Cloud Run Jobs for Prediction

Overview

Since M0.6 Phase F cutover (2026-04-09), EPF runs predictions on Cloud Run Jobs instead of VM cron. Each country × horizon group has its own job, triggered by Cloud Scheduler, which cold-starts a container, downloads the relevant joblib from GCS, runs predictions, and writes rows back to the VM PostgreSQL via a VPC connector.

This replaced the previous architecture (VM cron calling daily_pipeline.sh predict-dayahead and predict-strategic inline) because:

The VM is an e2-micro with limited RAM; model-load contention with the FastAPI service was a recurring issue.
The VM cron had no retry, no isolation, and no observability — a prediction-run failure left stale forecasts on the dashboard.
Moving predictions off the VM makes it trivial to add new countries (two Cloud Run Jobs + two Schedulers + one GCS folder, no VM changes).

Architecture

Cloud Scheduler (per country × horizon)
     │
     ▼
Cloud Run Job (predictor:v11.0)
     │
     ├─→ Download joblib: gs://epf-models-epriceforecaster/<COUNTRY>/<VERSION>/
     │
     ├─→ Fetch features from VM PG via VPC connector (epf-connector, 10.8.0.0/28)
     │
     ├─→ Run prediction with country-aware env (EPF_CROSS_PRICE_COUNTRIES, etc.)
     │
     └─→ Write predictions + latest_forecasts rows to VM PG
            │
            ▼
    VM cron (10:13 + 15:13 UTC, 10:14 + 15:14 UTC)
     │
     ├─→ Purge /tmp/nginx-epf-cache
     │
     └─→ POST /api/v1/forecast/cache-clear (API in-memory cache)

Components

Cloud Run Jobs

Job	Country	Horizon	Trigger
`epf-predict-es-dayahead`	ES	D+1	10:10 UTC
`epf-predict-es-strategic`	ES	D+2…D+7	15:10 UTC
`epf-predict-pt-dayahead`	PT	D+1	10:10 UTC
`epf-predict-pt-strategic`	PT	D+2…D+7	15:10 UTC
`epf-predict-fr-dayahead`	FR	D+1	10:10 UTC
`epf-predict-fr-strategic`	FR	D+2…D+7	15:10 UTC
`epf-predict-de-dayahead`	DE	D+1	10:10 UTC
`epf-predict-de-strategic`	DE	D+2…D+7	15:10 UTC

All jobs run the same container image (us-east1-docker.pkg.dev/epriceforecaster/epf/predictor:v11.0) but with different env variables for country, run mode, and feature gating.

Container image

The predictor container is built from Dockerfile.predictor.

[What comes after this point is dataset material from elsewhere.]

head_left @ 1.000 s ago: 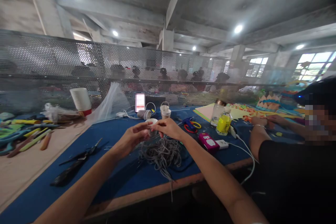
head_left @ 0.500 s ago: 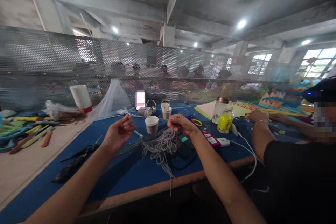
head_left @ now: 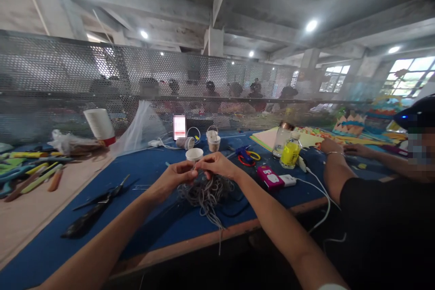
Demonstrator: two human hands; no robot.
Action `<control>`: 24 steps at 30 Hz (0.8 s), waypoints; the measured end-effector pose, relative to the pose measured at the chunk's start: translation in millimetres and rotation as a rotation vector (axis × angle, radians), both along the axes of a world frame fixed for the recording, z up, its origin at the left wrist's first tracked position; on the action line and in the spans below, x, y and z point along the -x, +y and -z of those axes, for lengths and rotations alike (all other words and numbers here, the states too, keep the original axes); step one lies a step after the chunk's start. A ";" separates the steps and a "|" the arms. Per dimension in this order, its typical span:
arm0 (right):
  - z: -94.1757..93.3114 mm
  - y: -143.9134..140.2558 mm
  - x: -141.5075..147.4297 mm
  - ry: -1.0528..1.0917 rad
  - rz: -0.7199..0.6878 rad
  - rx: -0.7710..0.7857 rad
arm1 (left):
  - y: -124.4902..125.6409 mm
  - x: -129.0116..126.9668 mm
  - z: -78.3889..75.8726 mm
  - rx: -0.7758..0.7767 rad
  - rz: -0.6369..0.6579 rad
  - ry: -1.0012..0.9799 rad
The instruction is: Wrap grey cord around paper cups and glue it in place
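Observation:
My left hand (head_left: 176, 177) and my right hand (head_left: 217, 166) meet fingertip to fingertip above a tangled bundle of grey cord (head_left: 207, 195) on the blue table (head_left: 152, 231). Both hands pinch strands of that cord, which hangs down from them to the pile. A white paper cup (head_left: 194, 155) stands just behind my hands. Loose ends of the cord trail over the table's front edge.
Black scissors (head_left: 98, 204) lie left of the cord. Behind are two more small cups (head_left: 214, 141), a phone (head_left: 179, 127), a pink device (head_left: 268, 176), a yellow bottle (head_left: 289, 153), a red-based white cup (head_left: 98, 125). A person in black (head_left: 380, 217) sits at the right. Perforated metal screen (head_left: 68, 81) backs the table.
My hands were together a second ago, drew apart with a strand stretched between them, and have now come back together over the cord bundle.

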State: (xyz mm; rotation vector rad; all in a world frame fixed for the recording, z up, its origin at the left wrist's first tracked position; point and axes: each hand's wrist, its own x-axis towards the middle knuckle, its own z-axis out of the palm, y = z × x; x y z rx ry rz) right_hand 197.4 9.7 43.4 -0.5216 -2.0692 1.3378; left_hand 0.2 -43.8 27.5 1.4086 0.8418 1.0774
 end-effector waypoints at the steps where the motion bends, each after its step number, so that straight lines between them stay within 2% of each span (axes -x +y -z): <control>1: 0.2 -0.1 -0.3 0.005 0.007 0.006 | 0.9 0.7 2.1 0.007 0.006 0.033; 3: -1.6 0.0 -4.1 0.014 0.003 0.041 | 2.8 5.3 3.1 0.042 0.024 0.017; 4: -3.1 0.4 -7.1 0.018 -0.006 0.069 | 3.5 8.7 1.7 0.060 0.031 -0.054; 8: -8.0 5.6 -21.6 0.090 -0.031 0.176 | 4.9 25.4 -11.4 0.128 -0.017 -0.535; 11: -6.7 12.8 -30.9 0.185 -0.063 0.222 | 8.4 40.5 -19.0 0.152 -0.048 -0.816; 15: -3.7 17.8 -35.5 0.265 -0.121 0.257 | 13.5 54.6 -21.8 0.114 -0.111 -0.947; 18: -3.5 14.4 -29.8 0.216 -0.113 0.233 | 10.4 48.1 -22.8 0.062 -0.136 -0.797; 21: -2.9 8.0 -18.6 0.112 -0.100 0.170 | 2.0 26.2 -20.8 -0.015 -0.136 -0.436; 24: -0.1 3.9 -8.3 0.039 -0.064 0.090 | -3.9 4.3 -12.9 -0.051 -0.040 -0.112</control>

Key properties:

Python 3.12, torch-free (v11.0+ doesn’t use LSTM, so no PyTorch in the image — was >2 GB, now ~400 MB)
Installs only prediction-path dependencies (pandas, numpy, scikit-learn, xgboost, SQLAlchemy, psycopg2, google-cloud-storage, python-dotenv)
Entrypoint: python scripts/cloud_run_predict.py --country $COUNTRY --run-mode $RUN_MODE

GCS joblib layout

gs://epf-models-epriceforecaster/
├── ES/
│   ├── v11.0/direct_model_xgboost_15min_hybrid_{dayahead,strategic}_2026-04-09.joblib
│   └── v12.0-abl/direct_model_xgboost_15min_hybrid_dayahead_2026-04-16.joblib
├── PT/
│   └── v6.0/direct_model_xgboost_PT_15min_hybrid_{dayahead,strategic}_2026-04-16.joblib
├── FR/
│   └── v6.0/direct_model_xgboost_FR_15min_hybrid_{dayahead,strategic}_2026-04-16.joblib
└── DE/
    └── v6.0/direct_model_xgboost_DE_15min_hybrid_{dayahead,strategic}_2026-04-15.joblib

Every Cloud Run cold-start downloads the joblib fresh. This keeps container images model-agnostic (rolling out a new model version = uploading a new joblib + updating an env var, no container rebuild).

Secret Manager

Two secrets are mounted per job at start:

epf-database-url — the VM PG connection string (via internal IP 10.142.0.2)
epf-admin-key — used to POST the cache-clear call after a successful write

VPC Access Connector

Cloud Run Jobs cannot directly reach the VM’s private IP. The epf-connector Serverless VPC Access connector (subnet 10.8.0.0/28, us-east1) routes traffic from Cloud Run into the VPC, where it reaches 10.142.0.2:5432 (the VM’s internal IP for PostgreSQL).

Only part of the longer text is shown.